## Exercise brief
Please copy each line below that contains the string "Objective".
==================================================
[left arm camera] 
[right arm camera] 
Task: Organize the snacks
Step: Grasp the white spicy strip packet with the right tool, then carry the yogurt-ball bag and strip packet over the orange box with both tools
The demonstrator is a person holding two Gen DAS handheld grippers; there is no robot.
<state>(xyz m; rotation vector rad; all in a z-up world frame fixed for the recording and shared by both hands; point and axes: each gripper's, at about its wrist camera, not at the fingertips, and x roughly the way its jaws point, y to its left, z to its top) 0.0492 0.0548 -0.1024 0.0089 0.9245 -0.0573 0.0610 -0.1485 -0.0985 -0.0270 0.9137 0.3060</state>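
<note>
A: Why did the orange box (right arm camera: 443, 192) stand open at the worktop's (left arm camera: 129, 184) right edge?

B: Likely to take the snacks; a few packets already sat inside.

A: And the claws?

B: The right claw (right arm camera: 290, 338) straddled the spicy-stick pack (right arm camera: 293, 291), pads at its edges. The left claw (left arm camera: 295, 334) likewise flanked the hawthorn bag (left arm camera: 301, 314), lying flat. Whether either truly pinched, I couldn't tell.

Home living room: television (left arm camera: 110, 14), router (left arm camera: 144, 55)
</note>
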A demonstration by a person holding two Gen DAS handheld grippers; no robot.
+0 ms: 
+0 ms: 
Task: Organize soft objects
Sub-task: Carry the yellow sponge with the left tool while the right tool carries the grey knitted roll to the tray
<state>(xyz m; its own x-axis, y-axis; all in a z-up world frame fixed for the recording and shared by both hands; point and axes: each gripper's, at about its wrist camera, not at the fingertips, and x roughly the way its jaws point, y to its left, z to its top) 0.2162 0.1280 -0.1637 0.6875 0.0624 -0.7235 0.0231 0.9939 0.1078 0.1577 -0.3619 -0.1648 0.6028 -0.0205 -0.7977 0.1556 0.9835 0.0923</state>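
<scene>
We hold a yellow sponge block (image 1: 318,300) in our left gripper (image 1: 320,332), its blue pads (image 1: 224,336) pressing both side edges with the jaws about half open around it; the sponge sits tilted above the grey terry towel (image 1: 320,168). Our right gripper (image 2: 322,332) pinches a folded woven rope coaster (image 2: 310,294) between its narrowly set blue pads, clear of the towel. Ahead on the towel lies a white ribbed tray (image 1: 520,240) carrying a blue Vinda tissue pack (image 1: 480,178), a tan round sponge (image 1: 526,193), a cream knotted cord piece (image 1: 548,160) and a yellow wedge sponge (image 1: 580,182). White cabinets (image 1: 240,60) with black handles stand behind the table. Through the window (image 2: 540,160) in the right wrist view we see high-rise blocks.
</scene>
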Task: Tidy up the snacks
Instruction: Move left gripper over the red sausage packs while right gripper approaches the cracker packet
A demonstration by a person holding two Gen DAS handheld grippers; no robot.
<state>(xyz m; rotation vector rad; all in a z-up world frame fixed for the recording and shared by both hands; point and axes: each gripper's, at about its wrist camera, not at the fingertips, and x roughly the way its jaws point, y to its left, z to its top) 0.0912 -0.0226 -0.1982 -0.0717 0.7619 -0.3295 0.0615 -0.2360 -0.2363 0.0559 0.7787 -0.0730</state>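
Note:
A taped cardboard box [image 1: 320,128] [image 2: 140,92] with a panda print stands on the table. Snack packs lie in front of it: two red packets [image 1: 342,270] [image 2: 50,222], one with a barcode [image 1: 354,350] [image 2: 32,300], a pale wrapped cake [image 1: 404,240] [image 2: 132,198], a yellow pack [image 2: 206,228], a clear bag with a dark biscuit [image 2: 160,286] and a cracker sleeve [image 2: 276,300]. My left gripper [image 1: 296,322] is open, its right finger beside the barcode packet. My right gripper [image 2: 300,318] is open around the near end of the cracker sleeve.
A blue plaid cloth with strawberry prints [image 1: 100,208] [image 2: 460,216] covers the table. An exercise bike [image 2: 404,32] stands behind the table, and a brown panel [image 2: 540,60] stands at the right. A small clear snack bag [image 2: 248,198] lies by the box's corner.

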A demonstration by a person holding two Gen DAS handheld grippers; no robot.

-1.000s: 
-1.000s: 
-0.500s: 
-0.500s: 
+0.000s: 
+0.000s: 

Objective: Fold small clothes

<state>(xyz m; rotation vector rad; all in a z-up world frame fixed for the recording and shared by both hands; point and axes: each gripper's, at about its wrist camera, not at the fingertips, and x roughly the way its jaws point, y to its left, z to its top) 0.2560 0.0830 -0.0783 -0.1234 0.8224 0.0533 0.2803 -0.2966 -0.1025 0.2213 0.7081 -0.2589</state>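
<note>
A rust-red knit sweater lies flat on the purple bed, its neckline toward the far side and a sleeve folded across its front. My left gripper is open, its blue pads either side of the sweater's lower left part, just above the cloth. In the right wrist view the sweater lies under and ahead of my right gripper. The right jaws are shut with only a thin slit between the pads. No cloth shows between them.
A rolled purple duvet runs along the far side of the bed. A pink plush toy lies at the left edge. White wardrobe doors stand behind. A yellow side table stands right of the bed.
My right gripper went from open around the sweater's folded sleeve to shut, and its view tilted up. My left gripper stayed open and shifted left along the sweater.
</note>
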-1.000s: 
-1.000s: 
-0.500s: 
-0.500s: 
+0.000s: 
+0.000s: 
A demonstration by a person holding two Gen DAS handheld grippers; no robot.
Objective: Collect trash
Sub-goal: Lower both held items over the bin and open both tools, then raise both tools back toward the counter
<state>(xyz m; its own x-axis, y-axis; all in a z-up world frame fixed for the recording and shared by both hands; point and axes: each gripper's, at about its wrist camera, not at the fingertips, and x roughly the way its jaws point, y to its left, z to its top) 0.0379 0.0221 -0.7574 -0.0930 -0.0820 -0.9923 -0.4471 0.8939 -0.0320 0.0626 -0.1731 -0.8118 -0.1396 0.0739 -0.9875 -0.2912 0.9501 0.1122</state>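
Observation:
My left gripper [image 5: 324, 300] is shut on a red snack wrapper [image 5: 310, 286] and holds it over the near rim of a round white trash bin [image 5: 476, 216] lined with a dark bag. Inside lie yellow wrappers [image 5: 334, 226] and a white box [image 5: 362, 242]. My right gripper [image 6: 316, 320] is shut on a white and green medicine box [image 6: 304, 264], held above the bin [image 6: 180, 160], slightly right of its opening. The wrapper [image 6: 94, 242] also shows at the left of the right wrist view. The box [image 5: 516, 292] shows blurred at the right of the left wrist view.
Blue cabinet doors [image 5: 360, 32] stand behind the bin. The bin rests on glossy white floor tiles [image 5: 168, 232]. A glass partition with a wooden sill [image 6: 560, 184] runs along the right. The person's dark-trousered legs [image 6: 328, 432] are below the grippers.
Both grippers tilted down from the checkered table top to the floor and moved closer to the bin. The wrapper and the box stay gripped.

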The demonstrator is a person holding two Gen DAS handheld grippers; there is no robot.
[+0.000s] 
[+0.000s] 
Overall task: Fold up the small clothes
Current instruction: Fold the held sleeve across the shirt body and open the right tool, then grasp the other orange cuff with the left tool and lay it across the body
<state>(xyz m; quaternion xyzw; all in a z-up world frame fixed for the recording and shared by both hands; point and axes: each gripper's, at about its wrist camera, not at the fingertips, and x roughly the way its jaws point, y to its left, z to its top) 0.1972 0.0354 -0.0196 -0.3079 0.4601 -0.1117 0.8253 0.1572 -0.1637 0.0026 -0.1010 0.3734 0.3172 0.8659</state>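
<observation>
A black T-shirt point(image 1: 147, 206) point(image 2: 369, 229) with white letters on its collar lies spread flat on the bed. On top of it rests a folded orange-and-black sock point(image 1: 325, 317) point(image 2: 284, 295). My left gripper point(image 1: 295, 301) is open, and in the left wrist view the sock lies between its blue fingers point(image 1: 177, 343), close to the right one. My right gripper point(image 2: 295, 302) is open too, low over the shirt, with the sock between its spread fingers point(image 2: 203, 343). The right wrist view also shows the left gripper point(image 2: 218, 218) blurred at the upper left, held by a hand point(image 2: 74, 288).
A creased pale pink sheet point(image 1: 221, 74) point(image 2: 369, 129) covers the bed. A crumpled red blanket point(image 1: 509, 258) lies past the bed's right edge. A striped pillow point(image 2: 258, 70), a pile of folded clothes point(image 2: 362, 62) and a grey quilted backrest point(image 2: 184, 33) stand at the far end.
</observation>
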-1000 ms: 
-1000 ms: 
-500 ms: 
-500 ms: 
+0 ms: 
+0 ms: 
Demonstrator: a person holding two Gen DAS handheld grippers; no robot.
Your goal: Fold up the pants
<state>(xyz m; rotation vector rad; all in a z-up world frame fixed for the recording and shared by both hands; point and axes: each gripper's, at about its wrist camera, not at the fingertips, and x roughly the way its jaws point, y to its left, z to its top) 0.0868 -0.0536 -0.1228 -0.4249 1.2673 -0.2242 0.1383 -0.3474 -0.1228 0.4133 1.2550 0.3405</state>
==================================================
## The completed task
Objective: Fold small clothes
Objective: Collect trash

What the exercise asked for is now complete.